Chapter 9 Point Pattern Analysis I

NOTE: The source files for this book are available with companion package {isdas}. The source files are in Rmarkdown format and packed as templates. These files allow you execute code within the notebook, so that you can work interactively with the notes.

In last practice your learning objectives were:

How to generate random numbers with different properties.
About Null Landscapes.
How to create new columns in a dataframe using a formula.
How to simulate a spatial process.

Please review the previous practices if you need a refresher on these concepts.

9.1 Learning Objectives

In this practice, you will learn:

A formal definition of point pattern.
Processes and point patterns.
The concepts of intensity and density.
The concept of quadrats and how to create density maps.
More ways to control the look of your plots, in particular faceting and adding lines.

9.2 Suggested Readings

Bailey TC and Gatrell AC (1995) Interactive Spatial Data Analysis, Chapter 3. Longman: Essex.
Baddeley A, Rubak E, Turner R (2016) Spatial Point Pattern: Methodology and Applications with R, Chapter 1, 1.1 - 1.2. CRC: Boca Raton.
Bivand RS, Pebesma E, Gomez-Rubio V (2008) Applied Spatial Data Analysis with R, Chapter 7. Springer: New York.
Brunsdon C and Comber L (2015) An Introduction to R for Spatial Analysis and Mapping, Chapter 6, 6.1 - 6.6. Sage: Los Angeles.
O’Sullivan D and Unwin D (2010) Geographic Information Analysis, 2nd Edition, Chapter 5. John Wiley & Sons: New Jersey.

9.3 Preliminaries

It is good practice to begin with a clean session to make sure that you do not have extraneous items there when you begin your work. The best practice is to restart the R session, which can be accomplished for example with command/ctrl + shift + F10. An alternative to only purge user-created objects from memory is to use the R command rm (for “remove”), followed by a list of items to be removed. To clear the workspace from all objects, do the following:

rm(list = ls())

Note that ls() lists all objects currently on the workspace.

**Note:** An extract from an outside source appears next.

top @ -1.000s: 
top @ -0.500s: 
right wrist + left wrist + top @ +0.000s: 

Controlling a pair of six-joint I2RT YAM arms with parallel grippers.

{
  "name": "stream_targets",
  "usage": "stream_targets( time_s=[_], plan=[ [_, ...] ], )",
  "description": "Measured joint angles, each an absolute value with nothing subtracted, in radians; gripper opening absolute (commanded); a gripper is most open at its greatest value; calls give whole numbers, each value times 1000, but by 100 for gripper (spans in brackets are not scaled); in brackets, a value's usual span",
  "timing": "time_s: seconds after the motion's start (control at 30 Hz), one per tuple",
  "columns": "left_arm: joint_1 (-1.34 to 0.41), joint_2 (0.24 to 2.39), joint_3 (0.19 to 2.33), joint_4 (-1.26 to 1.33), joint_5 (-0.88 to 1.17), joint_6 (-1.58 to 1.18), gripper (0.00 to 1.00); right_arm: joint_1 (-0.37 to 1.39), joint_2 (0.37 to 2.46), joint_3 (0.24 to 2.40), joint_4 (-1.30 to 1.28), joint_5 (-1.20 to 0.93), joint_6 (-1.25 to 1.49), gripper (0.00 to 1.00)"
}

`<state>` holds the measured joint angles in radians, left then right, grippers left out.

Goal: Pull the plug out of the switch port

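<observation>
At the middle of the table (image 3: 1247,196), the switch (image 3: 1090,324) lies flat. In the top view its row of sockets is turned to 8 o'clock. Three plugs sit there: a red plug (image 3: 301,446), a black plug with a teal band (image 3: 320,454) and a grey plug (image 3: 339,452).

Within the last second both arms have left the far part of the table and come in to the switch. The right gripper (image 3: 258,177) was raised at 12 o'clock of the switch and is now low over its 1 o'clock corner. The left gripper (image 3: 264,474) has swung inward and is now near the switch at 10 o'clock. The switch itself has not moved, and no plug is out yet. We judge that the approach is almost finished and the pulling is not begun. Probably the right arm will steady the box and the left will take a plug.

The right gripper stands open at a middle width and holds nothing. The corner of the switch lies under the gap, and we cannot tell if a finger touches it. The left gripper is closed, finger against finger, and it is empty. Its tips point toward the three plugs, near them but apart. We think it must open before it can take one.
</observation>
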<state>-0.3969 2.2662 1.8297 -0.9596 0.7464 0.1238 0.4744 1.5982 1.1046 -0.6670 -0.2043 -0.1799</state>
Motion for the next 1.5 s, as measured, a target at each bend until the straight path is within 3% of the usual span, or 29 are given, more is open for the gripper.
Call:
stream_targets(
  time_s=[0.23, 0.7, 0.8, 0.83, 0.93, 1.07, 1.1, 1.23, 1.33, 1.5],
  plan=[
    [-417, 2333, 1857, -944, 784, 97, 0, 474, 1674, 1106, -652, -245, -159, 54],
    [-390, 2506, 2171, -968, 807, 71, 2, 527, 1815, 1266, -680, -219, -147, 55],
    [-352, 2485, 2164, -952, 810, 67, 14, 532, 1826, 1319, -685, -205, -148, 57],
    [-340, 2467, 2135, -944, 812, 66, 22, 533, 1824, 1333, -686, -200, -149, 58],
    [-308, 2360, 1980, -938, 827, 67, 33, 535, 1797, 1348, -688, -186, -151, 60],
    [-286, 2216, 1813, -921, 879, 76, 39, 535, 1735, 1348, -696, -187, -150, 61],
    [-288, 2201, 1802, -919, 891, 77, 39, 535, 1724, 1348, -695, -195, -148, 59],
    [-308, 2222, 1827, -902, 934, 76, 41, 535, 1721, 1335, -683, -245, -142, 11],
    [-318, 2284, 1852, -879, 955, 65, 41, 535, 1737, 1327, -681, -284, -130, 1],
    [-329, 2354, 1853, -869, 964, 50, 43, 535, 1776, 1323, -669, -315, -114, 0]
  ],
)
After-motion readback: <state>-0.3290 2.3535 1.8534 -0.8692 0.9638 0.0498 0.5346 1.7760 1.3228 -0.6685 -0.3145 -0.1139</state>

Load the libraries you will use in this activity:

library(isdas) # Companion Package for Book An Introduction to Spatial Data Analysis and Statistics
library(tidyverse) # Easily Install and Load the 'Tidyverse'
library(spatstat) # Spatial Point Pattern Analysis, Model-Fitting, Simulation, Tests

Load the data that you will use for this practice:

data("PointPatterns")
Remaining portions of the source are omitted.